University of Connecticut logo

University of Connecticut

Status

Completed

Conditions

HIV Prevention Program

Treatments

Other: inactivated JomPrEP app
Other: Full access to JomPrEP app

Study type

Interventional

Funder types

Other

Identifiers

NCT05044013
K01DA051346

Details and patient eligibility

About

The investigators will conduct a pilot RCT to evaluate the feasibility and acceptability of the JomPrEP app and examine its preliminary efficacy in improving PrEP cascade compared with the control group.

Full description

mHealth is a promising and cost-effective strategy to reach stigmatized and hard-to-reach populations and link them to care.
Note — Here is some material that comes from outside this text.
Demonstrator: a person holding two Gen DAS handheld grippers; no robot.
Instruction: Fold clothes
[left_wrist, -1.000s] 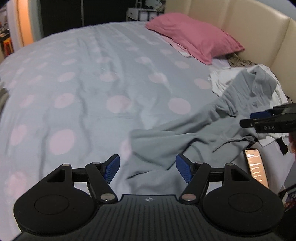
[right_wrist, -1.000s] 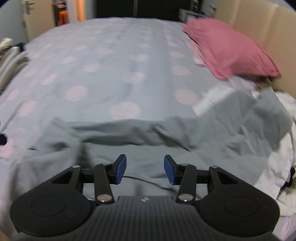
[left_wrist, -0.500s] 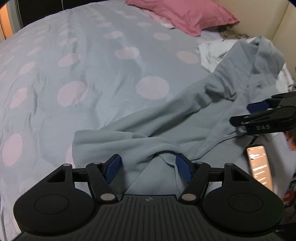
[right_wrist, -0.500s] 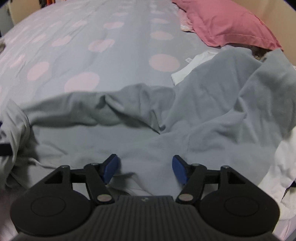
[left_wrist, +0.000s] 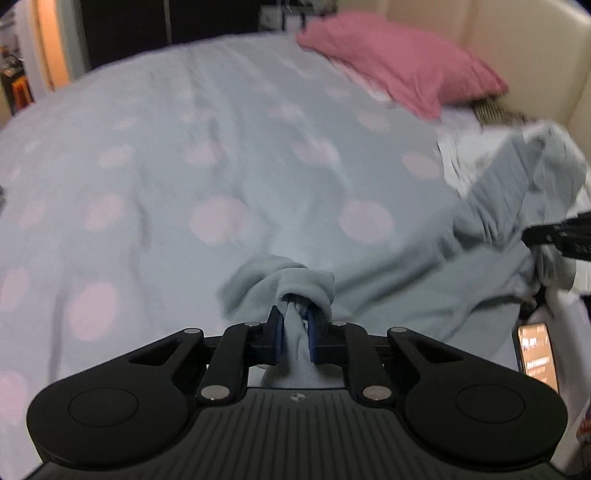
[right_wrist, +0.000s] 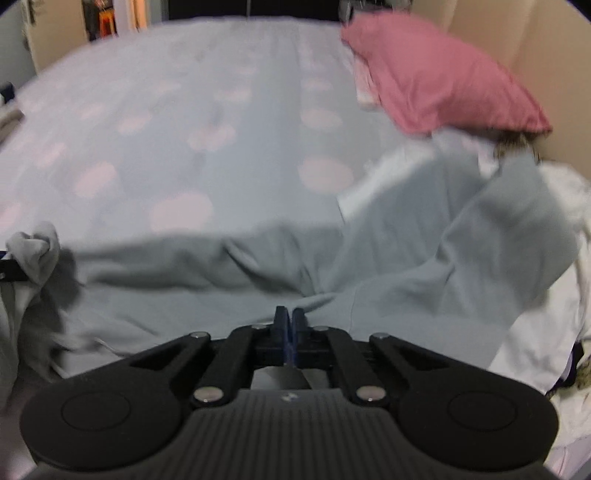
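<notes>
The grey garment (right_wrist: 424, 258) lies rumpled on the dotted bedspread (left_wrist: 184, 147), its far end draped over white laundry (right_wrist: 535, 350) near the pink pillow (right_wrist: 443, 81). The left gripper (left_wrist: 294, 325) is closing, a bunched fold already pinched between its pads. The right gripper (right_wrist: 289, 325) is fully closed; whether it pinches the hem cannot be told. Lift both edges evenly, keep the fabric taut, and draw it clear of the laundry before laying it flat.

No text can be read: the lit rectangular phone screen (left_wrist: 537, 356), low to the right of the left gripper's fingers, carries lines of writing too blurred and small to make out.
</notes>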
Leveraging mHealth reduces individuals' discomfort and distrust of disclosing risk behaviors to providers, providers' low cultural competency for working with individuals of diverse sexual identities, and bypasses barriers to care for marginalized populations, - all features crucial for HIV prevention in MSM in Malaysia. Results from the investigators' studies show Malaysian MSM often do not get HIV tested or initiate PrEP. Mixed methods suggest MSM want these services but prefer a streamlined system to access them that reduces interaction with clinicians where disclosure and perceived judgment occurs. mHealth may overcome these barriers by facilitating prevention services delivery and health decision-making in a confidential, less-stigmatizing, and convenient manner. Overall smartphone growth in Malaysia (63% in 2015 to 89% in 2017), and the investigators' parallel work with MSM indicates that nearly all (>97%) MSM own a smartphone. Findings from qualitative interviews with MSM further indicate preferences for interfacing with 'apps' rather than health professionals as well as local stakeholders indicating strong interest in using such platform to deliver HIV prevention services align with developing culturally tailored mHealth strategies and to engage MSM in virtual communication with providers - all embedded within one app.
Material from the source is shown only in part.